When you reach the line containing "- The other" in the records below, start copying exactly, and stop once you have copied the line containing "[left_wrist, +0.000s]".

Source material below:

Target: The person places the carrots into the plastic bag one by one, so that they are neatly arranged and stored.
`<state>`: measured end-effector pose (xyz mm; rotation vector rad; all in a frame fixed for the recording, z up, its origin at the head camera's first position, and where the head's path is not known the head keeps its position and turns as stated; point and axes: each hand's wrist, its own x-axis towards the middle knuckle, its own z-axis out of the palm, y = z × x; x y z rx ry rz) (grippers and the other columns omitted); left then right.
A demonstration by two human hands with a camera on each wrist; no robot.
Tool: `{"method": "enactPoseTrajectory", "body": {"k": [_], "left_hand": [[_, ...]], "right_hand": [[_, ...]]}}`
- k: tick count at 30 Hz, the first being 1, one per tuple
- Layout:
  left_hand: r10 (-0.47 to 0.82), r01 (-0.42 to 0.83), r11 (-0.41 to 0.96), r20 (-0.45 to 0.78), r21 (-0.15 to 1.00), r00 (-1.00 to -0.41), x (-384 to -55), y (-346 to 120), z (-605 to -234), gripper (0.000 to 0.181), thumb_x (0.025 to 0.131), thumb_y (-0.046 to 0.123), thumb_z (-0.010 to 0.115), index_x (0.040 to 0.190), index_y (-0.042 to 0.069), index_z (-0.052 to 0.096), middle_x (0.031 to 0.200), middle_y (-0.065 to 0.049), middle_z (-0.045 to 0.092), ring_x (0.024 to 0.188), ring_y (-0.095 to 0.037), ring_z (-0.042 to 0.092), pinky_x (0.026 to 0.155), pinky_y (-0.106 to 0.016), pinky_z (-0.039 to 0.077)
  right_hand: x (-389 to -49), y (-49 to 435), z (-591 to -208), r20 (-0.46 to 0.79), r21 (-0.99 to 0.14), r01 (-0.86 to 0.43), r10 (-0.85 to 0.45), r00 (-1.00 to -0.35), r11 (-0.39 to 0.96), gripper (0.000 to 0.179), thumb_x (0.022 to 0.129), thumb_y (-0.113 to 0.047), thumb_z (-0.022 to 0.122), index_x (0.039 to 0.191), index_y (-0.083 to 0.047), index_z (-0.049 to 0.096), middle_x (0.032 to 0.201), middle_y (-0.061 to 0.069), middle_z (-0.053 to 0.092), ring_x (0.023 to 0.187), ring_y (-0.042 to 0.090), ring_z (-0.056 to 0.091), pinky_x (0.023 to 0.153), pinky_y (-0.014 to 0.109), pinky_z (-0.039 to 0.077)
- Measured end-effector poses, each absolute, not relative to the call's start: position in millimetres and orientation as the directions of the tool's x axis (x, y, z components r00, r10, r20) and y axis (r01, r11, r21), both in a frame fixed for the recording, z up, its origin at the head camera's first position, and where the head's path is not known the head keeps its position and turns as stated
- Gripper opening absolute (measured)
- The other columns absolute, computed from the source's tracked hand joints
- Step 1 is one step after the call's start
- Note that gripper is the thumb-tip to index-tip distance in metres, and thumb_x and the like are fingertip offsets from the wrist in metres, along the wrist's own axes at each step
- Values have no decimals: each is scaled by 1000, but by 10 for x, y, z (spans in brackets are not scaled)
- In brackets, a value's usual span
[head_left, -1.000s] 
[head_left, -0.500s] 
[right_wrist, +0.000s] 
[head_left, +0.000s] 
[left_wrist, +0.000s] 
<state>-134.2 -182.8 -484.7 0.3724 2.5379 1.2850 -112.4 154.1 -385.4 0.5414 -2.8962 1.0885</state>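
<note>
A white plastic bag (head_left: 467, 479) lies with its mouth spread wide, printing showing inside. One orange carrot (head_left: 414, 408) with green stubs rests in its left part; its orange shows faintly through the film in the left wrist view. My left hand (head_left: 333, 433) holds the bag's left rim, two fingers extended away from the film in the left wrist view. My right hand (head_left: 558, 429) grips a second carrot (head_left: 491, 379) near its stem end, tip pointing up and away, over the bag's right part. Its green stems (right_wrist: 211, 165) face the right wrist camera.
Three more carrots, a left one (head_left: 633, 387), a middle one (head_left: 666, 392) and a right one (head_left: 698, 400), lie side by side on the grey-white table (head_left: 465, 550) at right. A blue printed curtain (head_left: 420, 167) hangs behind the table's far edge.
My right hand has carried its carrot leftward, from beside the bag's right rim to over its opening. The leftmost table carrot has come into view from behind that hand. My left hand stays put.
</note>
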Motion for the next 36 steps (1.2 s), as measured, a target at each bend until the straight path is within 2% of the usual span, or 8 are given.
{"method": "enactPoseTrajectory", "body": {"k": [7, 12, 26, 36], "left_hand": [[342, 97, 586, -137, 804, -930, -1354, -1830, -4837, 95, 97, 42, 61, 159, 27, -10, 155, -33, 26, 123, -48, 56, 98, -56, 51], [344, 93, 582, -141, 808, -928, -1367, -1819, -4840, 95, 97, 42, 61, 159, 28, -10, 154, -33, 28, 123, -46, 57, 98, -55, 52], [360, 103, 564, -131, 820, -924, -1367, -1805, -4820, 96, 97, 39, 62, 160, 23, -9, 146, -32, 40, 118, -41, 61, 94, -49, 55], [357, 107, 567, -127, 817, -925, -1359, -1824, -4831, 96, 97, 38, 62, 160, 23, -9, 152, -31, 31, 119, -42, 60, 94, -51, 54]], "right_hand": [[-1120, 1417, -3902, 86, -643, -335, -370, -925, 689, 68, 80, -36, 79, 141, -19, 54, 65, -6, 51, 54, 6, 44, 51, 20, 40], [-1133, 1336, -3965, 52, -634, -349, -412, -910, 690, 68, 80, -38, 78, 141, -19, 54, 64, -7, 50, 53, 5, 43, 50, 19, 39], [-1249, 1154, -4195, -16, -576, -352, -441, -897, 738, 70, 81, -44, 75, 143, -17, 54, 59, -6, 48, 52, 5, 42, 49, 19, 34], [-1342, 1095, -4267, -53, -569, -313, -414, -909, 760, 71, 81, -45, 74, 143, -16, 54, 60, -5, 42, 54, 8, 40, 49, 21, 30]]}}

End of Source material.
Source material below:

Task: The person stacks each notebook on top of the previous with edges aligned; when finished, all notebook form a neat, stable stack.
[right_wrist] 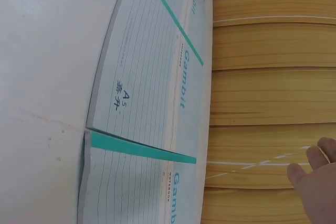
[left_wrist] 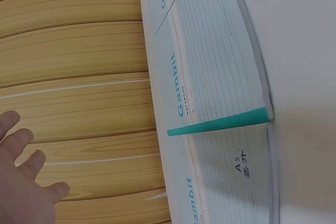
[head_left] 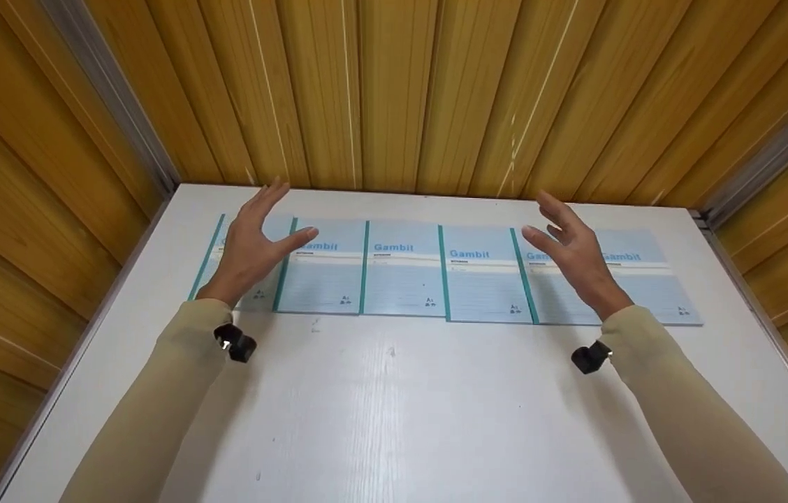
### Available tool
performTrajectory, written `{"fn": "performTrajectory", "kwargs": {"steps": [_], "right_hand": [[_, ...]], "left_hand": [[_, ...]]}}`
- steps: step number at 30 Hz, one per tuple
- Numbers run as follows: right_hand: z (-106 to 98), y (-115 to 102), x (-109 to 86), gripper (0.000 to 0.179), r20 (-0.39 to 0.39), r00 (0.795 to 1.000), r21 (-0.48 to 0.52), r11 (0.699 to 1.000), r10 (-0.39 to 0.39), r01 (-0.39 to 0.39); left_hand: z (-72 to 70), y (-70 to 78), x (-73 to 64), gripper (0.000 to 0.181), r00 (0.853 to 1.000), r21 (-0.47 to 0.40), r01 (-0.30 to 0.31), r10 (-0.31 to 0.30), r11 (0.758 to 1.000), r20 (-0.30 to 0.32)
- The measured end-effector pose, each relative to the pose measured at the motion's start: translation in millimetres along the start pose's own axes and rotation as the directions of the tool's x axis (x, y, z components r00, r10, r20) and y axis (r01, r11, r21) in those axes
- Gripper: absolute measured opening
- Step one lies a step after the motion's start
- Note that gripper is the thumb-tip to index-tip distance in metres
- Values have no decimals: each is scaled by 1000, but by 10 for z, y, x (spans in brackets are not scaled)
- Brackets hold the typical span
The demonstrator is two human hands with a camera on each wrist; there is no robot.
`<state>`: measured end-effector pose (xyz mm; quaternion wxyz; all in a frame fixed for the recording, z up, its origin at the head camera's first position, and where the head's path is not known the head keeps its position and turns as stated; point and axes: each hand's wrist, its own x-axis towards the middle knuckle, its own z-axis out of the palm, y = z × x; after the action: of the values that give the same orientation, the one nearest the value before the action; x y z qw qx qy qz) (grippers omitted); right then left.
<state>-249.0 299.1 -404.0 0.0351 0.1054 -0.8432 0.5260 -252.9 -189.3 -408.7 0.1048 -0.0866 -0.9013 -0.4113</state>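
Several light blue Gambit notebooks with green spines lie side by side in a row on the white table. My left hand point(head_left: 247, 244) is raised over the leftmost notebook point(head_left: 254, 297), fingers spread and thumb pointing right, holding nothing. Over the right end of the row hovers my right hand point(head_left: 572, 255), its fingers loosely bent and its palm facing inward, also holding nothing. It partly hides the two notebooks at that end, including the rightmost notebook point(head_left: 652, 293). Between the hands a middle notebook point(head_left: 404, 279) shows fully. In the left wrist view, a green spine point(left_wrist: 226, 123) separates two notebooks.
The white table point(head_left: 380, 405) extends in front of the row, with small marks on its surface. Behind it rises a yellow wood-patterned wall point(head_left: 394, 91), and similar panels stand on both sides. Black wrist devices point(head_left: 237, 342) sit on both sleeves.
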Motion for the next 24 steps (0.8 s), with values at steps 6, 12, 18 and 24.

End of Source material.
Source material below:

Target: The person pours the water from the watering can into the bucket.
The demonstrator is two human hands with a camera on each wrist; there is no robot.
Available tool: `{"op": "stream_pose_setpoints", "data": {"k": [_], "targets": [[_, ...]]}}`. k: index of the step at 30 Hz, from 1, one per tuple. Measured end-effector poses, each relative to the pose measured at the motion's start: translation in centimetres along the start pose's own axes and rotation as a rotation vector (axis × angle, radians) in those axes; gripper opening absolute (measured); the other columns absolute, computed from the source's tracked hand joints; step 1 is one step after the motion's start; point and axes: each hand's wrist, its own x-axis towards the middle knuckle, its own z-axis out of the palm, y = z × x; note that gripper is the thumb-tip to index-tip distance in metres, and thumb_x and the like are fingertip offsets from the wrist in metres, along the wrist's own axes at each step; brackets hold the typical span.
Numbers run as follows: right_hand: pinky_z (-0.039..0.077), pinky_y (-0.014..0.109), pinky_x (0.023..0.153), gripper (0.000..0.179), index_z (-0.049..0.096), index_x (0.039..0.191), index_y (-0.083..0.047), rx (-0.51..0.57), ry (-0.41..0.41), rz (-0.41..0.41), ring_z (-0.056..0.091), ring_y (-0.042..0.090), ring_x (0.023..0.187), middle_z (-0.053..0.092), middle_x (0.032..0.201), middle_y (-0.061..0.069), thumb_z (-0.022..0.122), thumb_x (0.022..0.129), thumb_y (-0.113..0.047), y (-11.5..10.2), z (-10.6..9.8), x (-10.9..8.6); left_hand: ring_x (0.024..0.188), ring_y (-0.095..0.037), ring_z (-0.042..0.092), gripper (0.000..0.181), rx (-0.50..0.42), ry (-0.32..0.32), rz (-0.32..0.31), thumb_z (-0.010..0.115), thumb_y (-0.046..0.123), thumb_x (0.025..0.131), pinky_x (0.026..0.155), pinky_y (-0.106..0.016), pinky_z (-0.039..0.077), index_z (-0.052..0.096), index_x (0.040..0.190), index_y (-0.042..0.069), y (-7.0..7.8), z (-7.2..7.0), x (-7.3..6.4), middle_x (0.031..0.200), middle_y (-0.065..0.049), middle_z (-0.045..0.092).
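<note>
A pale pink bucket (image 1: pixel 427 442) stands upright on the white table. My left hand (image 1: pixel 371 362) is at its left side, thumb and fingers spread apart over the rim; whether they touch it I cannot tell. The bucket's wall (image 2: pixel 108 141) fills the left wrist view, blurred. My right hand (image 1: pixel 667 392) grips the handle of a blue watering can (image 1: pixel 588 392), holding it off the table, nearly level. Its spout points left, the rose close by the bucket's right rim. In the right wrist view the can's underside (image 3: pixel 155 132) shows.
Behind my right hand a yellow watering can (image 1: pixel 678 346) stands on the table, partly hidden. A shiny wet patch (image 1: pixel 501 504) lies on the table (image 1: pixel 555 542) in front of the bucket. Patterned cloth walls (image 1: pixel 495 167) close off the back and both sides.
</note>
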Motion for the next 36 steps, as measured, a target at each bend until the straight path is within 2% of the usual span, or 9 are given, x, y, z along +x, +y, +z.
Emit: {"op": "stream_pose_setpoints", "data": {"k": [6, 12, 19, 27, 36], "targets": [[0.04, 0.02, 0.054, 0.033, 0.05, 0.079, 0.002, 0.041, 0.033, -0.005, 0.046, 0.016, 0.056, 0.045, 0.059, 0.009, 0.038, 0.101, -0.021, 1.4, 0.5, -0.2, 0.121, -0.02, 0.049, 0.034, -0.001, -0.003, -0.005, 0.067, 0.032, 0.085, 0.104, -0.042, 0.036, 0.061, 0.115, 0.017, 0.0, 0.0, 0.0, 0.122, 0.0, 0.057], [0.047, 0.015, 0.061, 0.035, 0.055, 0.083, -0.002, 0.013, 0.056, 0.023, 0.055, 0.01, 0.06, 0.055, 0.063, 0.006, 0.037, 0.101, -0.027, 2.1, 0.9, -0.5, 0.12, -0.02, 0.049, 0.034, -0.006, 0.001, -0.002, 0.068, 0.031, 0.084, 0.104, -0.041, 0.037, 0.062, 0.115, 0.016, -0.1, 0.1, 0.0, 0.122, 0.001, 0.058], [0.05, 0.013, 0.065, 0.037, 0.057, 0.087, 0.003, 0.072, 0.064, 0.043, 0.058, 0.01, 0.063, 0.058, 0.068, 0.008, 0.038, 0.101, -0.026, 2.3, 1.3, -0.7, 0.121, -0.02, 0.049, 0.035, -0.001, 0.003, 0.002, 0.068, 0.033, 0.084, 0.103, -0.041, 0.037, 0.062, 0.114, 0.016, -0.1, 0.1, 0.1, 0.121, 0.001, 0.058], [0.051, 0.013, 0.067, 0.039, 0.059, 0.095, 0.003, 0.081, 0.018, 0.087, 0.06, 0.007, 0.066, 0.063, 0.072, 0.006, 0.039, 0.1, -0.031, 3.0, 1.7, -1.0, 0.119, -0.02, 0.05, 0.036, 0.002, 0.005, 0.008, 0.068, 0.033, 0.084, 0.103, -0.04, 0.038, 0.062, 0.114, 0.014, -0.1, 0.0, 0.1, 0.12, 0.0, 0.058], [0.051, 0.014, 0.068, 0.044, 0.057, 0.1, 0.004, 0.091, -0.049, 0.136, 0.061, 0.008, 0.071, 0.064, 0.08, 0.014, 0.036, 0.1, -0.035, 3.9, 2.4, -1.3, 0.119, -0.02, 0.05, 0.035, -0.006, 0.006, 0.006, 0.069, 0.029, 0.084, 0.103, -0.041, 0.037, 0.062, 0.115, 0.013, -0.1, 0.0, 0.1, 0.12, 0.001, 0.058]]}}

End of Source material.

Answer box:
- The other columns absolute, computed from the source's tracked hand joints
- Step 1 is one step after the call's start
- Note that gripper is the thumb-tip to index-tip distance in metres, and thumb_x and the like are fingertip offsets from the wrist in metres, along the wrist's own axes at each step
- Values have no decimals: each is scaled by 1000, but by 10 for x, y, z (spans in brackets are not scaled)
- In brackets, a value's usual span
[head_left, -1.000s] 
[head_left, -0.500s] 
[right_wrist, +0.000s] 
[head_left, +0.000s] 
[left_wrist, +0.000s] 

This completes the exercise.